[The following is Daniel Koretz' preface to the book
Teachers, Performance Pay, and Accountability (What
Education Should Learn from Other Sectors), by Scott J.
Adams John Heywood Richard Rothstein (eds), ISBN:
1-932066-38-1. The book may be purchased ($14.50) from
the Economic Policy Institute at
http://mpower.mosaicprint.com/EPI/p-153-teachers-performance-pay-and-accountability-what-education-should-learn-from-other-sectors.aspx
-- moderator.]
Teachers, Performance Pay, and Accountability
What Education Should Learn From Other Sectors
05-14-09
May 2009 | An Econonic Policy Institute book
By Scott J. Adams, John S. Heywood & Richard Rothstein
Preface by Daniel Koretz
Series editors Sean P. Corcoran and Joydeep Roy
by Daniel Koretz
Accountability for students' test scores has become the
cornerstone of education policy in the United States.
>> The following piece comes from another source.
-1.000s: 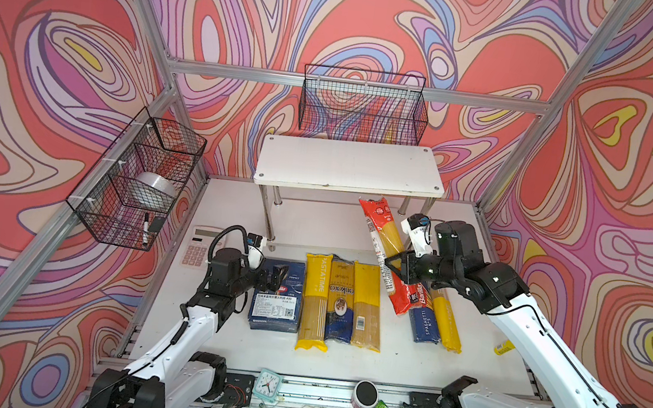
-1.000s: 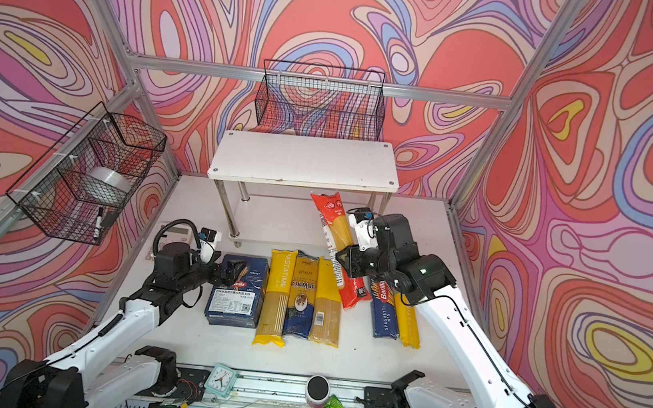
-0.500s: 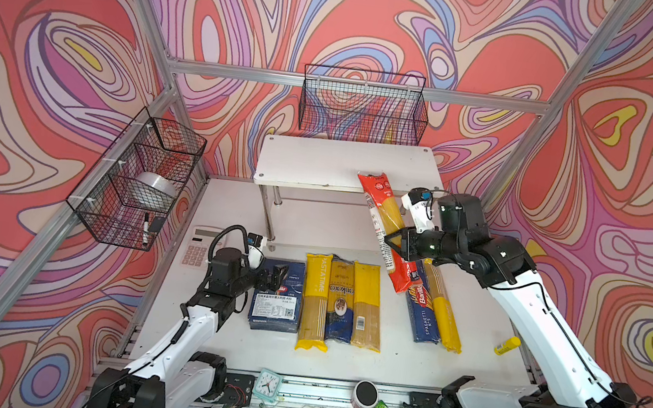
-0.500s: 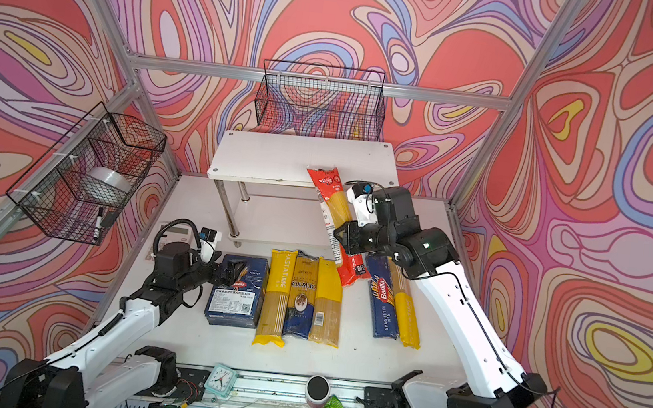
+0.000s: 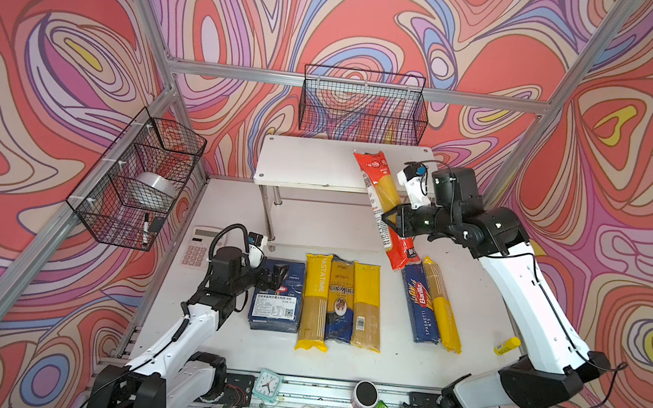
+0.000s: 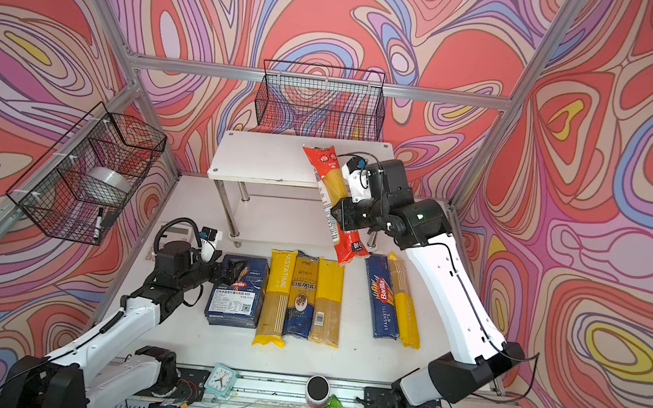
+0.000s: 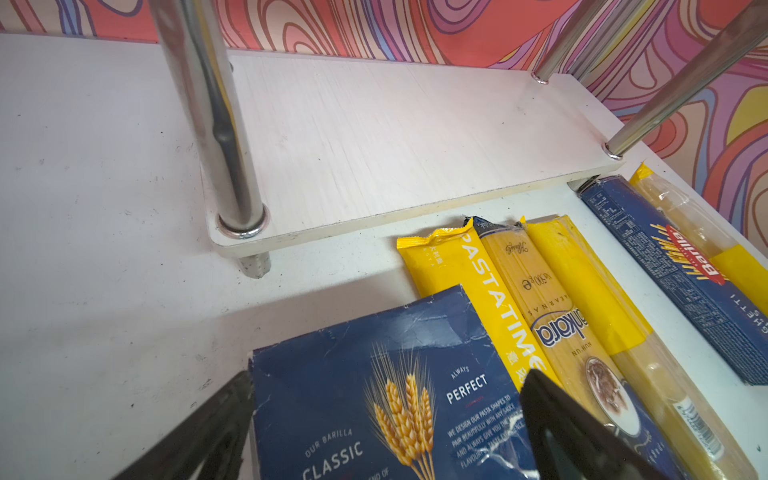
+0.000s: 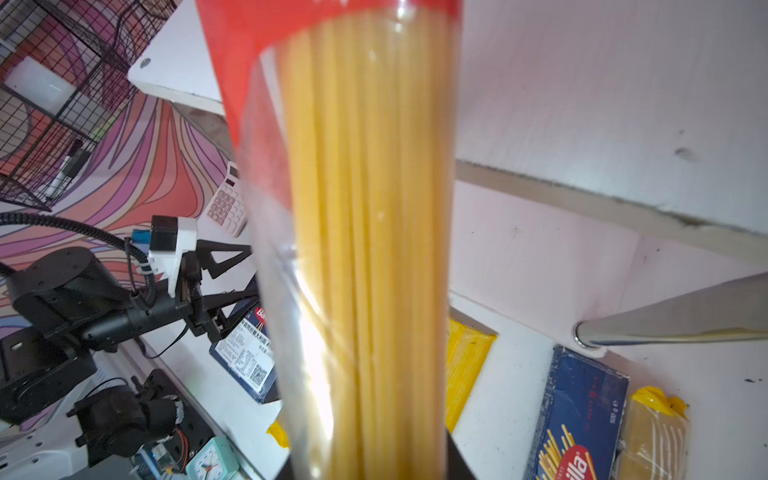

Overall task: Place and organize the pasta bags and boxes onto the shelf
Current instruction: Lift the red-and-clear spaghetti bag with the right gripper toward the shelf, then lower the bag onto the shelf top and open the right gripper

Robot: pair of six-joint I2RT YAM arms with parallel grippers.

State policies that rewarded or punished schools and
their staffs for test scores became commonplace in the
1990s. The No Child Left Behind (NCLB) act federalized
this approach and made it in some respects more
draconian. There is now growing interest in pay for
performance plans that would reward or punish
individual teachers rather than entire schools. This
volume is important reading for anyone interested in
that debate.
The rationale for this approach is deceptively simple.
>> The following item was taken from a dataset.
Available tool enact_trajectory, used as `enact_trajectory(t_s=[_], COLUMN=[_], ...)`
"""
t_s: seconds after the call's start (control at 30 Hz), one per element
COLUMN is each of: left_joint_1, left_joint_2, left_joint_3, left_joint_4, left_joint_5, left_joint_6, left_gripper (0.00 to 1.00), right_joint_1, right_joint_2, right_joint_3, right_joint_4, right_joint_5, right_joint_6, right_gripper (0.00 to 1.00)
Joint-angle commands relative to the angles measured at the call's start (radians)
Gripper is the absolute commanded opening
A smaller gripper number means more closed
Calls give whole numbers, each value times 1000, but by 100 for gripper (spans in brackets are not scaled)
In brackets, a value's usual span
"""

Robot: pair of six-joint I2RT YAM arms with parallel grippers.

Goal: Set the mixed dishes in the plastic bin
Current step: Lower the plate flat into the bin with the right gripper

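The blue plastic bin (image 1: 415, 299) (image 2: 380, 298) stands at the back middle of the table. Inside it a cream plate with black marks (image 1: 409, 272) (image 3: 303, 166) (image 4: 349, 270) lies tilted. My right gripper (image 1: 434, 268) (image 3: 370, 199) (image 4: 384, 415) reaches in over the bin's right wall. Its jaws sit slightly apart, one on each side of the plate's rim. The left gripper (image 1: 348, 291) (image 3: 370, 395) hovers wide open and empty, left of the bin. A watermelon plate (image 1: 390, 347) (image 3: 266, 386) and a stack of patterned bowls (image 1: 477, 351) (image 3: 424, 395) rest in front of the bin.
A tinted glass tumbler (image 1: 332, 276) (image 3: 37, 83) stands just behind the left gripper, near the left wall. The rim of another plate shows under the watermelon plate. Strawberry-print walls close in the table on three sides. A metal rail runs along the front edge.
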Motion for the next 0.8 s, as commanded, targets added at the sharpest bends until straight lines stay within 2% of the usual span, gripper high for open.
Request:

Teachers are supposed to increase students' knowledge
and skills. Proponents argue that if we manage schools
as if they were private firms and reward and punish
teachers on the basis of how much students learn,
teachers will do better and students will learn more.
This straightforward rationale has led to similarly
simple policies in which scores on standardized tests
of a few subjects dominate accountability systems, to
the near exclusion of all other evidence of
performance.
It has become increasingly clear that this model is
overly simplistic, and that we will need to develop
more sophisticated accountability systems. However,
much of the debate-for example, arguments about the
reauthorization of NCLB-continues as if the current
approach were at its core reasonable and that the
system needs only relatively minor tinkering. To put
this debate on a sensible footing requires that we
confront three issues directly.
The first of these critically important issues,
addressed in the first section of this volume by Scott
Adams and John Heywood, is that the rationale for the
current approach misrepresents common practice in the
private sector. Pay for performance based on numerical
measures actually plays a relatively minor role in the
private sector. There are good reasons for this.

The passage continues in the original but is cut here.